- [TASK ITEM]: What lines in the records include the string "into"? Return each one.

- [DATA FOR REVIEW]:
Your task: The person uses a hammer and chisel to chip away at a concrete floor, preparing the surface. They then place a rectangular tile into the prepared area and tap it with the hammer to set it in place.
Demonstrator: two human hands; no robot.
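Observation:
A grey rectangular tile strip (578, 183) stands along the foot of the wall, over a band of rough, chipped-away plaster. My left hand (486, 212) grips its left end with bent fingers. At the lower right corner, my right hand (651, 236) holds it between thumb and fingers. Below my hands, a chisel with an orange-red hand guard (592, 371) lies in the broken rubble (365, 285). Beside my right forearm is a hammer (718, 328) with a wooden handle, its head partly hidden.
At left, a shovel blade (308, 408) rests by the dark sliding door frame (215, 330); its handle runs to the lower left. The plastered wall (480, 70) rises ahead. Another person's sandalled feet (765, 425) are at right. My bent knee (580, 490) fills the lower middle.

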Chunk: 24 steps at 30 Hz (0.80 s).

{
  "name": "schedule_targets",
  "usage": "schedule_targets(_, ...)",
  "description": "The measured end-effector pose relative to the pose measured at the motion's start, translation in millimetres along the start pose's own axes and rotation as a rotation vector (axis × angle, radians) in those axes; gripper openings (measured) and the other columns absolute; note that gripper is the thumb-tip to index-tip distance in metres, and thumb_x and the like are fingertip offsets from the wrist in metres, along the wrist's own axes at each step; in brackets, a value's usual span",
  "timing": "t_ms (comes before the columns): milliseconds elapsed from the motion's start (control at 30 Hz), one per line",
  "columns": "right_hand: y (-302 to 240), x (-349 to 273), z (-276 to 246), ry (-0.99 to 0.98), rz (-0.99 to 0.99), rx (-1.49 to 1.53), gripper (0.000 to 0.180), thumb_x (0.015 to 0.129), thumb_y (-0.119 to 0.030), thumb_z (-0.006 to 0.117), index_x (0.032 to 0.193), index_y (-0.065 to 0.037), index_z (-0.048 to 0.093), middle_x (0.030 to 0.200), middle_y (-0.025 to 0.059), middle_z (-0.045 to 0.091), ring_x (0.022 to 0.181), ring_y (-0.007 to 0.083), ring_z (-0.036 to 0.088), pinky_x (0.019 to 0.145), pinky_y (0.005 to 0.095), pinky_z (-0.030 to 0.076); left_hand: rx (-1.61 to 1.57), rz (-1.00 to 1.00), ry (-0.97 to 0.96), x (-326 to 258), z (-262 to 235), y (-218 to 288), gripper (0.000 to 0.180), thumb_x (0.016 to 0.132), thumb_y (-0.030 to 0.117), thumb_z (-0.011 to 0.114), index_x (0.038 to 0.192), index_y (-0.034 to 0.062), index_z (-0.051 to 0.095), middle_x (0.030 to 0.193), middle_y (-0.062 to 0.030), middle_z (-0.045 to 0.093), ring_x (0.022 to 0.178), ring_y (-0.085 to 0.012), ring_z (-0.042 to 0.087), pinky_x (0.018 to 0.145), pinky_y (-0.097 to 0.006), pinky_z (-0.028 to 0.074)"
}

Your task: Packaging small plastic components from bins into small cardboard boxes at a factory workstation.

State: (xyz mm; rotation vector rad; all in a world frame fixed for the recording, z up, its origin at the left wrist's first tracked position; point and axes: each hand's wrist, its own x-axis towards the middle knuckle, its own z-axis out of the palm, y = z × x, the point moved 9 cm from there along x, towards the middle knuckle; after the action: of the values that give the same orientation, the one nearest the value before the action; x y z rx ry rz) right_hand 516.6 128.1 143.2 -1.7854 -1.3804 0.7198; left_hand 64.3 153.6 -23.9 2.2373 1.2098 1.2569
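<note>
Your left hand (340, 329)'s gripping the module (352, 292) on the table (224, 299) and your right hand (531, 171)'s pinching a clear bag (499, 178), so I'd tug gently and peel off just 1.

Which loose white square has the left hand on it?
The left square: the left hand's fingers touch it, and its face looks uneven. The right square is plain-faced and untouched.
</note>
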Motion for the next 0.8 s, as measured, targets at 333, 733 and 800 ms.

- [ANSWER SPACE]:
Your task: The person uses a hammer and chisel to chip away at a concrete floor, preparing the surface. They then place a rectangular tile into the prepared area and tap it with the hammer to set it in place.
Your task: Packaging small plastic components from bins into small cardboard boxes at a factory workstation.

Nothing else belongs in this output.